Johannes Schindelin via GitGitGadget April 29, 2022, 9:56 a.m. UTC
This patchset introduces two new configuration options, intended to be
consistent with and complementary to the push.default "simple" option. It
also improves remote-defaulting in "default push" scenarios.

In some "simple" centralized workflows, users expect remote tracking branch
names to match local branch names. "git push" pushes to the remote
version/instance of the branch, and "git pull" pulls any changes to the
remote branch (changes made by the same user in another place, or by other
users). The default push.default option, "simple", supports this kind of
workflow by "raising eyebrows" if a user looks like they are trying to push
to the "wrong" remote tracking branch.

None of the existing branch.autosetupmerge settings support this
workflow/expectation well, so the new "branch.autosetupmerge=simple" option
addresses this - acting like the default "remote" option only when the
remote branch and (new) local branch have the same name. The new option is
referred to in new advice in the push.default=simple mismatching remote
branch error text.

At a later stage in the new-branch workflow, when a user first goes to push
a new branch to the remote, the default "git push" will complain that there
is no remote tracking branch (unless push.default=current). For users that
always expect remote branch names to match local branch names, on a single
remote, this is inconvenient. New config setting "push.autoSetupRemote"
addresses this by automatically specifying "--set-upstream" (and allowing
the push) when there is no configured remote for push.default options
"simple", "upstream", and "current". In the case of "current", this helps
make "pull" work correctly (under these workflow assumptions). For the other
two options the primary benefit is being able to simply say "git push" and
not be interrupted with an unnecessary "but this is a new branch!" error.

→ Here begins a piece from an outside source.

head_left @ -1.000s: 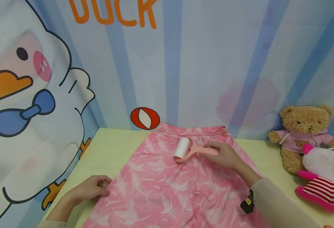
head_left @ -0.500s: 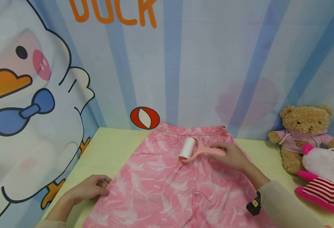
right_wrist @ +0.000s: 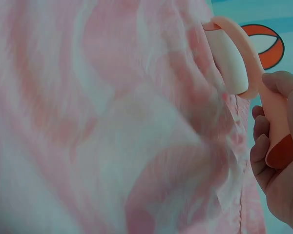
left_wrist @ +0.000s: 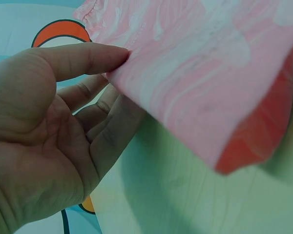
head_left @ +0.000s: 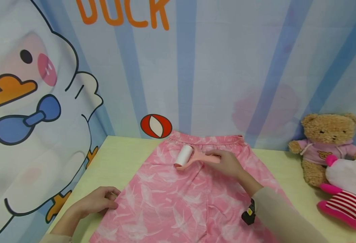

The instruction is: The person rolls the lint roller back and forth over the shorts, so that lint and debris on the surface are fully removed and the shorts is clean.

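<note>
Pink shorts (head_left: 166,195) with a white leaf-like print lie spread on the table, waistband toward the back. My right hand (head_left: 225,163) grips the pink handle of a lint roller (head_left: 184,156), whose white roll rests on the cloth just below the waistband. In the right wrist view, fingers and thumb wrap the lint roller's handle (right_wrist: 276,114). At the shorts' left edge, my left hand (head_left: 97,200) pinches the fabric between thumb and fingers. The left wrist view shows this left hand (left_wrist: 63,112) with the thumb on top of the cloth (left_wrist: 195,83) and fingers beneath.
A teddy bear (head_left: 328,148) in a pink hoodie sits at the back right of the pale yellow table (head_left: 123,152). In front of it lies a pink-and-white plush toy (head_left: 346,192) in red stripes. A blue striped duck backdrop (head_left: 214,67) stands behind and left.
The lint roller in my right hand moved slightly right, then back left across the shorts, ending left of where it was. My left hand stays at the cloth's edge.
</note>
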Tool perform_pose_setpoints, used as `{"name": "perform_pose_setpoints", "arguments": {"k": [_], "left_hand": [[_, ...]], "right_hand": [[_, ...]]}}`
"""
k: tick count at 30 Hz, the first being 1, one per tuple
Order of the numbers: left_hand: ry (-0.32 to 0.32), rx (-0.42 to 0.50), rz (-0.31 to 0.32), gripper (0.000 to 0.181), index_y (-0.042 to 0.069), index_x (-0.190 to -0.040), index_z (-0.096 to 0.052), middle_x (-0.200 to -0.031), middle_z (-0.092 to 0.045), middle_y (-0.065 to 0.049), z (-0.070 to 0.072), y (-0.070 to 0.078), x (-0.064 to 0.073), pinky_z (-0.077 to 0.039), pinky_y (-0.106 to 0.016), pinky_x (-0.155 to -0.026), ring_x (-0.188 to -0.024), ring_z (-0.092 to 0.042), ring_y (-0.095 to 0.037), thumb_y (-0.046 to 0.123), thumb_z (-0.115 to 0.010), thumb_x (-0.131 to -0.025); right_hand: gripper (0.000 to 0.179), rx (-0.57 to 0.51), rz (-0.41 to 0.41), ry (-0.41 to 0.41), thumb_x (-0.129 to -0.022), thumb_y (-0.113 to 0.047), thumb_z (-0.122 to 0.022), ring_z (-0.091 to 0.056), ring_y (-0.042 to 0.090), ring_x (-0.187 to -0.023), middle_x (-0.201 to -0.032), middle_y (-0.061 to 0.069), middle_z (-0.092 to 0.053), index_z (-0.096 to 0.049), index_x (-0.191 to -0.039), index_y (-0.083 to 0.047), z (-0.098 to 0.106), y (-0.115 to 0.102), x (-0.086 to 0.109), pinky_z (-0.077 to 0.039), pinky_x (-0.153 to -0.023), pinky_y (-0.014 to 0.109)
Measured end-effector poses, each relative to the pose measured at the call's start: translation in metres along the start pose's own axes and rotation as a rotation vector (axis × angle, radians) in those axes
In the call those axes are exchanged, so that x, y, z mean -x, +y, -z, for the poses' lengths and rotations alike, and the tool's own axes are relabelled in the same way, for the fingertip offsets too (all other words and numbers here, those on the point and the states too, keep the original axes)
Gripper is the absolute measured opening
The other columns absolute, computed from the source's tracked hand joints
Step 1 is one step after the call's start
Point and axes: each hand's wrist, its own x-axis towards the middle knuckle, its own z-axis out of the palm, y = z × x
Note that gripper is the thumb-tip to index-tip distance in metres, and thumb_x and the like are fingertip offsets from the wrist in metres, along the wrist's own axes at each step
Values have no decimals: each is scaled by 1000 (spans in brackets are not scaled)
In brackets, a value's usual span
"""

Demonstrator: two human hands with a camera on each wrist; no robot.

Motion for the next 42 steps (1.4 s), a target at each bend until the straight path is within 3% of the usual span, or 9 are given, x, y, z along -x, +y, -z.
{"name": "perform_pose_setpoints", "arguments": {"k": [7, 16, 23, 27, 32, 39, 42], "left_hand": [[9, -5, 6, 33, -4, -122, -63, -93, -65, -11, 0, 0, -1, -56, -35, -65, -76, -65, -22, 4, -71, -91], [-3, -8, 0, 33, -4, -122, -63, -93, -65, -11, 1, 4, -1, -55, -34, -65, -76, -64, -22, 4, -71, -91], [0, -10, 3, 32, -5, -121, -63, -92, -64, -11, 1, 4, 0, -54, -34, -66, -75, -63, -22, 4, -70, -92], [5, 4, 14, 32, -5, -121, -63, -91, -64, -10, 0, 2, 0, -55, -34, -65, -74, -64, -21, 4, -71, -91], [15, 5, 14, 31, -4, -120, -64, -91, -64, -11, -1, 0, -1, -55, -34, -65, -74, -64, -22, 4, -72, -91], [7, -6, 4, 30, -4, -119, -63, -92, -64, -10, -1, 0, -2, -55, -35, -66, -75, -64, -22, 4, -71, -91], [10, -7, 9, 30, -4, -119, -64, -91, -63, -10, -2, 2, -1, -55, -35, -65, -74, -64, -22, 3, -71, -91]], "right_hand": [[42, 1, -11, -3, -90, -43, -80, -66, 18, -100, -116, -1, -73, -76, -125, -19, -27, -15, -20, -52, -87, 44], [47, 26, -36, 0, -93, -47, -76, -66, 23, -112, -124, 2, -72, -74, -128, -17, -50, -37, -39, -51, -96, 47], [48, 51, -62, 8, -91, -51, -76, -66, 21, -104, -120, 1, -72, -74, -127, -19, -57, -52, -43, -53, -90, 45], [43, -9, -47, 29, -91, -44, -78, -64, 17, -94, -116, -1, -72, -74, -127, -20, -46, -58, -38, -52, -82, 42], [43, -58, -5, 37, -92, -42, -78, -63, 18, -87, -115, 0, -71, -72, -129, -22, -11, -56, -29, -50, -75, 41], [46, -57, 22, 57, -92, -41, -79, -65, 20, -94, -127, 2, -68, -70, -133, -22, 41, -42, -3, -52, -79, 43], [41, -46, 35, 71, -92, -38, -80, -64, 19, -92, -124, 2, -69, -72, -129, -22, 60, -32, 9, -52, -79, 43]]}}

Along the way, we also enhance the remote-defaulting behavior for "git push"
(and ls-remote) to not only support "origin" as the default remote, but
rather any single configured remote. Default push should only fail for lack
of a remote if there are none, or if there is more than one and none are
called "origin".

Changes since v4:

 * Changed patchset subject to "New options to support "simple" centralized
   workflow", reflecting the fact that there are now two new config options
   available
 * Added some advice to the default push "mismatching remote tracking branch
   name" error, offering the new branch.autosetupmerge=simple option, so
   that new users can potentially discover and benefit from it
 * Introduced a new commit improving the defaulting of remote for "default
   push" (and ls-remote), and fixing and adding related tests
 * Introduced a new commit for new config setting push.autoSetupRemote,
   which will avoid the need for users to explicitly push to a specific
   origin, explicitly requesting tracking, when doing a default push for a
   new branch (with advice and tests).
 * Rebased onto current 'master'

Open questions:

 * The exact text of the two new pieces of advice should get some review, it
   is likely improvable
 * The name and config help of the "push.autoSetupRemote" config setting
   should also be reviewed - there is confusion (at least in my mind)
   between "upstream", "remote tracking", and "remote merge" concepts.

Tao Klerks (3):
  branch: new autosetupmerge option 'simple' for matching branches
  push: default to single remote even when not named origin
  push: new config option "push.autoSetupRemote" supports "simple" push

 Documentation/config/branch.txt |  9 ++--
 Documentation/config/push.txt   | 11 +++++
 Documentation/git-branch.txt    | 18 +++++---
 branch.c                        | 27 +++++++++++-
 branch.h                        |  1 +
 builtin/push.c                  | 64 +++++++++++++++++++++------
 config.c                        |  3 ++
 remote.c                        |  2 +
 t/t3200-branch.sh               | 35 +++++++++++++++
 t/t5512-ls-remote.sh            | 17 ++++++--
 t/t5528-push-default.sh         | 77 ++++++++++++++++++++++++++++++++-
 transport.h                     |  1 +
 12 files changed, 237 insertions(+), 28 deletions(-)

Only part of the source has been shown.